◆ **PROVIDED MATERIAL**
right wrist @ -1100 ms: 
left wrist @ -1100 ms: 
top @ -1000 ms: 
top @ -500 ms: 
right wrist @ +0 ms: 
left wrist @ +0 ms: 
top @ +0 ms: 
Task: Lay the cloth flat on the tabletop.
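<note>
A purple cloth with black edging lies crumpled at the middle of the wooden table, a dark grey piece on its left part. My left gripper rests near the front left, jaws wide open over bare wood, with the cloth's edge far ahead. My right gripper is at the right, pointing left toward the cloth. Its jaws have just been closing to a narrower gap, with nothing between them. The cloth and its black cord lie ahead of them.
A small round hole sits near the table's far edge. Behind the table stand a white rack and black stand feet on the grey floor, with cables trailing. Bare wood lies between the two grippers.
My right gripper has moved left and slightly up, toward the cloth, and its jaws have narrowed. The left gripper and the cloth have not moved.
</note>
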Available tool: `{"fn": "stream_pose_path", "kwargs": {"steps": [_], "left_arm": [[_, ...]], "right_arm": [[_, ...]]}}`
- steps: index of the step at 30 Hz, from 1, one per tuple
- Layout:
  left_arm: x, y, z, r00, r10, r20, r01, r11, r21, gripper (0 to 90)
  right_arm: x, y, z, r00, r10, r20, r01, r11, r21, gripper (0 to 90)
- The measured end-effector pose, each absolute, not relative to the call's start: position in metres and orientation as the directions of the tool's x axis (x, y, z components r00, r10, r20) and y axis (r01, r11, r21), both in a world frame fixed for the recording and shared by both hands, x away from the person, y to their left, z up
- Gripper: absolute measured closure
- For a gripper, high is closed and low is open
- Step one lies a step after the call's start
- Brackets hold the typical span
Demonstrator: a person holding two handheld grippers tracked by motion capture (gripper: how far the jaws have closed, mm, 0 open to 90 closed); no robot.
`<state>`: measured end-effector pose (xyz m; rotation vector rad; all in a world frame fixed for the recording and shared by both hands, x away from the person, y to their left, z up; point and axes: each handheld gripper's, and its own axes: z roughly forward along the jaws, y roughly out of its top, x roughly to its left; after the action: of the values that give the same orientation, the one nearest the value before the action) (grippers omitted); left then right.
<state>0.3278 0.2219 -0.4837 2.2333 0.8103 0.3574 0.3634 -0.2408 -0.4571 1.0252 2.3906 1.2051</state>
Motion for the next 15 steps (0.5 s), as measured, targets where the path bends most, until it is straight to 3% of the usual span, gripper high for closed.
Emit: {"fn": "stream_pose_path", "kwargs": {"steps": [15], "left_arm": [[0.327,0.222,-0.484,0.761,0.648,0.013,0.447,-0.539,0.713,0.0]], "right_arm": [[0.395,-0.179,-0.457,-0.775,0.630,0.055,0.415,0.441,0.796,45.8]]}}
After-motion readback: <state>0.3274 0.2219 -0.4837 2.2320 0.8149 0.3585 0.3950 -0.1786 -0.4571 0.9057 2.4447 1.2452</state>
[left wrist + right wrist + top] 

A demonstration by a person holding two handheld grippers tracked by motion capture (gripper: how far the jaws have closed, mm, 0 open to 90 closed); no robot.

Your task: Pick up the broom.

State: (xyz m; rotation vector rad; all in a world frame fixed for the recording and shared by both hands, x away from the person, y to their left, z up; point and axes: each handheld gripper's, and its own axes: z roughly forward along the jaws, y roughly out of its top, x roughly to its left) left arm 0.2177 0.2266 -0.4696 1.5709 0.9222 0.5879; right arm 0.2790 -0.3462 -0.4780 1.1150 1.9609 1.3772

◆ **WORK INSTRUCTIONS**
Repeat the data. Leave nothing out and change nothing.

◆ **YOUR SOLUTION**
right wrist @ -1100 ms: 
left wrist @ -1100 ms: 
top @ -1000 ms: 
top @ -500 ms: 
right wrist @ +0 ms: 
left wrist @ +0 ms: 
top @ +0 ms: 
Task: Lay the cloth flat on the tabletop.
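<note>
A purple cloth with black edging lies crumpled at the middle of the wooden table, a dark grey piece on its left part. My left gripper rests near the front left, jaws wide open over bare wood, with the cloth's edge far ahead. My right gripper is at the right, pointing left toward the cloth. Its jaws have just been closing to a narrower gap, with nothing between them. The cloth and its black cord lie ahead of them.
A small round hole sits near the table's far edge. Behind the table stand a white rack and black stand feet on the grey floor, with cables trailing. Bare wood lies between the two grippers.
My right gripper has moved left and slightly up, toward the cloth, and its jaws have narrowed. The left gripper and the cloth have not moved.
</note>
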Available tool: `{"fn": "stream_pose_path", "kwargs": {"steps": [_], "left_arm": [[_, ...]], "right_arm": [[_, ...]]}}`
- steps: index of the step at 30 Hz, from 1, one per tuple
- Layout:
  left_arm: x, y, z, r00, r10, r20, r01, r11, r21, gripper (0 to 90)
  right_arm: x, y, z, r00, r10, r20, r01, r11, r21, gripper (0 to 90)
- The measured end-effector pose, each absolute, not relative to the call's start: position in metres and orientation as the directions of the tool's x axis (x, y, z components r00, r10, r20) and y axis (r01, r11, r21), both in a world frame fixed for the recording and shared by both hands, x away from the person, y to their left, z up
- Gripper: absolute measured closure
- For a gripper, high is closed and low is open
- Step one lies a step after the call's start
- Brackets hold the typical span
Demonstrator: a person holding two handheld grippers tracked by motion capture (gripper: how far the jaws have closed, mm, 0 open to 90 closed); no robot.
`<state>`: measured end-effector pose (xyz m; rotation vector rad; all in a world frame fixed for the recording and shared by both hands, x away from the person, y to their left, z up; point and axes: each handheld gripper's, and its own axes: z roughly forward along the jaws, y roughly out of its top, x roughly to its left; after the action: of the values that give the same orientation, the one nearest the value before the action) (grippers omitted); left then right.
<state>0.3278 0.2219 -0.4837 2.2333 0.8103 0.3574 0.3634 -0.2408 -0.4571 1.0252 2.3906 1.2051</state>
Motion for the next 15 steps (0.5 s), as measured, targets where the path bends most, until it is straight to 3% of the usual span, gripper high for closed.
Emit: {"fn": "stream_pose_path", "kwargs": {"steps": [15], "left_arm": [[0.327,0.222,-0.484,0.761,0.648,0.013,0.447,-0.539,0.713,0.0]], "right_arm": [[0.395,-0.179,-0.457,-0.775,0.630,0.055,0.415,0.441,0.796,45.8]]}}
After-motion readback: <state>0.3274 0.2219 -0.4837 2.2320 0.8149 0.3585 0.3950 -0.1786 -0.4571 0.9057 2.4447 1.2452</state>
[left wrist + right wrist + top] 

A demonstration by a person holding two handheld grippers tracked by motion capture (gripper: how far the jaws have closed, mm, 0 open to 90 closed); no robot.

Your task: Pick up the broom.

State: (xyz m; rotation vector rad; all in a world frame fixed for the recording and shared by both hands, x away from the person, y to their left, z up; point and axes: each handheld gripper's, and its own axes: z roughly forward along the jaws, y roughly out of its top, x roughly to its left) left arm 0.2177 0.2266 -0.4696 1.5709 0.9222 0.5879; right arm 0.2790 -0.3462 -0.4780 1.1150 1.9609 1.3772

No additional output is expected.